This year’s Mr. Westminster event showcased significant changes, including the first-ever female contestant, a blend of humorous and serious talents and an announcement of a rebranding for next year’s contest.
The Residence Hall Association (RHA) used the event to introduce the new name, Mx. Westminster, in the spirit of gender inclusivity and equal opportunity. The annual competition, which started in 2009 as a way for men on campus to be advocates against rape culture, raises money for the Rape Recovery Center.
Nate McDonald, RHA president, said the decision to rebrand one of the biggest events on campus was not easy.
“There was more thought and time put into it than a lot of people realize,” MacDonald said.
After thorough discussion, members of RHA voted to proceed with the gender-neutral name change.
Though participants have never been turned away because of their genders, MacDonald said the name “Mr. Westminster” implied only men could participate. Indeed, senior Vanessa Vega, the first female finalist, said she did it because she wondered if it was even possible for women to participate.
“Part of me feels that the reason girls didn’t think they could do it is, obviously, the title didn’t invite them to,” Vega said.
McDonald, RHA president, said the organization wanted to keep the event up to date and innovative.
“Gender equality is something that’s talked about every day,” McDonald said, “We also think of it as an opportunity for more people to raise money for the Rape Recovery Center. It’s not that we just want males to raise money.”

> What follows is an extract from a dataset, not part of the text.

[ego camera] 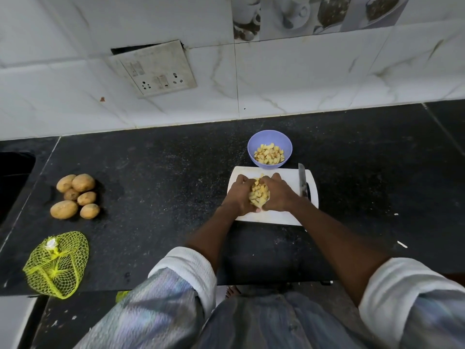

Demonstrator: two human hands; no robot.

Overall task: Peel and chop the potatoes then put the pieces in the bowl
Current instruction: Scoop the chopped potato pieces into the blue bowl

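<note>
— While I watched the feed, both hands were cupped over the cutting board (274, 217); the left hand (240, 195) and the right hand (278, 193) had their fingers curled in toward each other, holding a heap of chopped potato pieces (259, 195) between the palms.

— And where was the bowl?

— The bowl (269, 149) stood just beyond the far edge of the board, touching it or nearly so; I couldn't tell which; it already held a layer of pieces. The knife (302, 181) lay on the right side of the board, blade pointing away, close to the right wrist but not in either hand.

— So what did the step call for, as you judged it?

— A scoop and carry, I reckoned; the palms needed to meet under the heap, little fingers pressed together, so nothing slipped out below; then a low, short lift straight ahead and a release over the middle of the bowl, not its rim. I'd have kept the right forearm clear of that blade on the way.

— Much left to do?

— Plenty, by my guess; six whole potatoes (75, 196) sat unpeeled in a cluster far to the left on the black counter (163, 172), with a yellow net bag (56, 264) nearer the front edge.
</note>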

This year’s event raised over $2,300 for charity, beating the average of other competitions by more than $100. More than 300 people attended the show, and some even had to sit in the aisles or stand in the back of the auditorium.
Calen Smith, first-year neuroscience major, won first prize; Ian Troost, sophomore and ASW.Clubs president won second; and Vega, a vocal performance major, won third place and was named Ms. Congeniality.

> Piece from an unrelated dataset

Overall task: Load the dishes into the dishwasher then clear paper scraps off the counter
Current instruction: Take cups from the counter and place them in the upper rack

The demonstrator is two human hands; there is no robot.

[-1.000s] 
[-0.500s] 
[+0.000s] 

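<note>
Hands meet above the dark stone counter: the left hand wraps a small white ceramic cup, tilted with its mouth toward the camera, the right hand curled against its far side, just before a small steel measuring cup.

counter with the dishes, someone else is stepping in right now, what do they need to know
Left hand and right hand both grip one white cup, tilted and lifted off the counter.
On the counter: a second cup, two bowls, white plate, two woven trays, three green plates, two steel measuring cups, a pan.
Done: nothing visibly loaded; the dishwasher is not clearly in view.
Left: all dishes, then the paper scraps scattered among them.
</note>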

Another aspect of this year’s pageant was the talent portion. Smith, first-place winner, said he has a fear of public speaking but performed stand-up comedy in front of the large crowd. Vega, who has been studying classical voice since she was nine years old, sang an aria from the opera “Don Pasquale.”
Despite Mr. Westminster’s set up as a pageant, participants said the event was laid back.
“I got to know everybody at the pageant really well, so I had like 11 people that I was good friends with there, and they were all freaking out about the same things as me,” Smith said. “So, we were in it together.”
With all the changes, RHA President McDonald said he has seen more positive than negative reactions to this year’s contest, but there has still been minor controversy. A recent post on the Westminster Confessions Facebook page criticized the inclusion of female and non-binary contestants, which created a lot of discussion.
“#3878: As a female I am quite upset about Mr. Westminster,” the anonymous post said. “It was a great fun-filled time. Typically with some good looking men. Now we have women in it. It completely ruins the fun. Feminists suck.”
Vega, the female contestant, said she didn’t face any criticism or negative reactions in person, but she heard about the post from a friend.
“It was just so disappointing to me, really,” Vega said. “Do I consider myself a feminist? Yes. But did I consider what I was doing an act of feminism? No, that was not what was going through my mind.”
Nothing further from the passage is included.